Quando la Shoah arriva su TikTok: il nuovo trend che ha suscitato scalpore nel web

di David Zebuloni
Chiunque abbia a che fare un adolescente in casa, probabilmente saprà di cosa stiamo parlando: ecco a voi TikTok, il nuovo tormentone del 2020. Secondo alcuni il degno erede di Instagram e Facebook, secondo altri la rovina della nuova generazione. Di che si tratta dunque? TikTok è un’applicazione attraverso la quale gli utenti possono creare brevi clip musicali e modificarli con filtri ed effetti particolari. Accade così che dei passi di danza diventano virali, battute iconiche tratte da film storici tornano in auge e il web viene intasato da nuovi contenuti. Alcuni di qualità e altri proprio di cattivo gusto.

Tra questi vi è un nuovo trend, che ha suscitato scalpore e sollevato un dibattito sul tema della Memoria. Ricordare la tragedia dell’Olocausto d’altronde è un obbligo morale, ma il ricordo talvolta assume forme incresciose. Nell’era del 2.0 infatti, il bisogno di apparire sui social talvolta prevale sulla percezione di cosa sia giusto e cosa sia sbagliato, cosa onori la Memoria e cosa la disonori. Un dibattito simile era stato sollevato lo scorso anno quando, nel Giorno della Memoria, un progetto dal nome La storia di Eva cercava di ricostruire la storia di una ragazzina ai tempi della Shoah, attraverso un comunissimo profilo Instagram. Come se questo fosse un diario sui cui lasciare i proprio ricordi. La pagina di Eva aveva ottenuto in pochi giorni più di un milione di nuovi seguaci e il web si era diviso in due: chi pensava che si trattasse di un’iniziativa geniale e chi pensava invece che si trattasse soltanto di una sterile provocazione. 

Nell’era di TikTok invece, i giovani utenti si travestono da prigionieri nei campi di sterminio e fingono di essere stati uccisi barbaramente dai nazisti. Secondo la rivista Insider, alcuni ragazzi sostengono che il loro sia un modo di ricordare il genocidio e trasmetterlo alle nuove generazioni, ma decide di migliaia di altri utenti invece la pensano diversamente, ritenendo quei brevi filmati vergognosi e dissacranti. Dopo infinite segnalazioni dunque, i dirigenti di TikTok hanno deciso di censurare i clip in questione ed eleminarli definitivamente dalla piattaforma online. 

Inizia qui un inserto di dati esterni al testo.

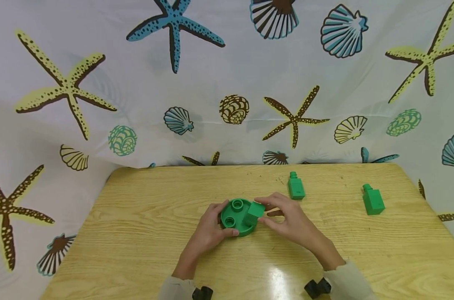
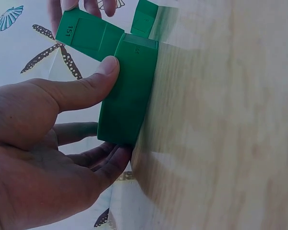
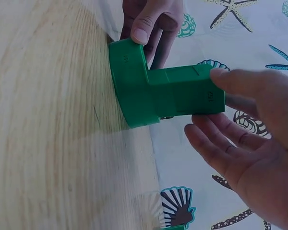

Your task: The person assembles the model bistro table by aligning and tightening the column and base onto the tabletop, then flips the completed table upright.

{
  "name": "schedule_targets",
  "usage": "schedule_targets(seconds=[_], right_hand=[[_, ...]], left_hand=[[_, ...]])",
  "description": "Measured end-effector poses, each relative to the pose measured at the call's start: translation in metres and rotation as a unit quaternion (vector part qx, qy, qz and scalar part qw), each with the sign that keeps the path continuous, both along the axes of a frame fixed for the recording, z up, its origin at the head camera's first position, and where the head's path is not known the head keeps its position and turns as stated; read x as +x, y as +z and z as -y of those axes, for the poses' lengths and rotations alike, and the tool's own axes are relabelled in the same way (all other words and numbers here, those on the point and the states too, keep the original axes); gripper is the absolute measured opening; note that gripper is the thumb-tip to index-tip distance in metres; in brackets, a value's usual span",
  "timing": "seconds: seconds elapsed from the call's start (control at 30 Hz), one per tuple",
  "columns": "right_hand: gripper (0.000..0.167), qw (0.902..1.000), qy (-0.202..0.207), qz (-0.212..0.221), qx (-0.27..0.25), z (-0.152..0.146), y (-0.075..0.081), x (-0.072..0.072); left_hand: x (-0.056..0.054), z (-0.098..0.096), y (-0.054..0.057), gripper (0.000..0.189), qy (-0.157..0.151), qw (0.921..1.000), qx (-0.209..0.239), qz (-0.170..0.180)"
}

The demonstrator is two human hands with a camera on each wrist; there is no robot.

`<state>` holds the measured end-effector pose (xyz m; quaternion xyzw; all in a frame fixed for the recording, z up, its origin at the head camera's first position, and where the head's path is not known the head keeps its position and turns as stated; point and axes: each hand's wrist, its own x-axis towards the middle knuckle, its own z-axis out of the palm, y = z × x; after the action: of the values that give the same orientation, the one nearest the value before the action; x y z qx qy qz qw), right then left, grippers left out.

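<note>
A round green base (image 1: 240, 215) with a raised rim sits on the table, two ringed sockets showing on its left side. My left hand (image 1: 208, 229) grips it from the left, thumb on the near rim and fingers round the far side. On the base's right side stands a square green block (image 1: 256, 210), tilted a little in the head view; the right wrist view shows the block (image 3: 187, 91) meeting the base. Its lower end is hidden. My right hand (image 1: 287, 216) pinches the block's outer end between thumb and fingers.
Two green bottle-shaped blocks with narrow necks lie on the wooden table (image 1: 148, 216): one block (image 1: 296, 187) just beyond my right hand, another block (image 1: 373, 201) farther right. A cloth (image 1: 204, 91) printed with starfish and shells hangs behind the table.
</note>
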<state>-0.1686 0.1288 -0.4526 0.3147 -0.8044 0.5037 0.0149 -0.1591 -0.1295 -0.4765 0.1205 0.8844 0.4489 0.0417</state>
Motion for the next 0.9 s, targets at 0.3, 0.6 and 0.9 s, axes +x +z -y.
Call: schedule_targets(seconds=[0.3,0.6,0.9], right_hand=[[0.048,0.9986,0.043,0.023,0.020,-0.003,0.003,-0.006],[0.047,0.9982,0.050,0.005,0.033,-0.003,0.001,-0.010],[0.047,0.9989,0.031,0.031,0.016,0.000,-0.001,-0.007]], left_hand=[[0.001,-0.001,0.000,0.084,-0.008,0.9999,-0.003,-0.010],[0.002,-0.001,0.000,0.084,-0.008,0.9999,-0.004,-0.013],[0.001,0.001,-0.001,0.084,-0.008,1.0000,-0.001,0.000]])
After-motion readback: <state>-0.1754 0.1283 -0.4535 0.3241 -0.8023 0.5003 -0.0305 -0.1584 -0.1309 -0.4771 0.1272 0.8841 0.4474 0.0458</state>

Interessante l’editoriale pubblicato sul giornale Haaretz e curato dal ricercatore israeliano esperto in comunicazione Tom Divon, che non tratta affatto il quesito “giusto o sbagliato” legato all’ultimo trend virale, ma analizza piuttosto il fenomeno definendolo frutto di un processo sociale e culturale che sta attraversando la nuova generazione. Senza alcun timore di sfatare antichi tabù, Divon spiega come il solo dibattito legato al ricordo, favorisca il ricordo stesso della tragedia. Come la ricerca di un equilibrio tra il trash e il solenne sia indispensabile in un’epoca in cui film, musei e libri non bastano più per suscitare interesse nei giovani. In poche parole, è probabile che i video su TikTok siano effettivamente scandalosi e censurabili, ma prima bisogna parlarne, discuterne, cercare di andare a fondo della questione per capirne il significato. Divon spiega che il mondo cambia alla velocità della luce e in un futuro non troppo remoto senza questo dibattito, forse, verrà a mancare anche il ricordo.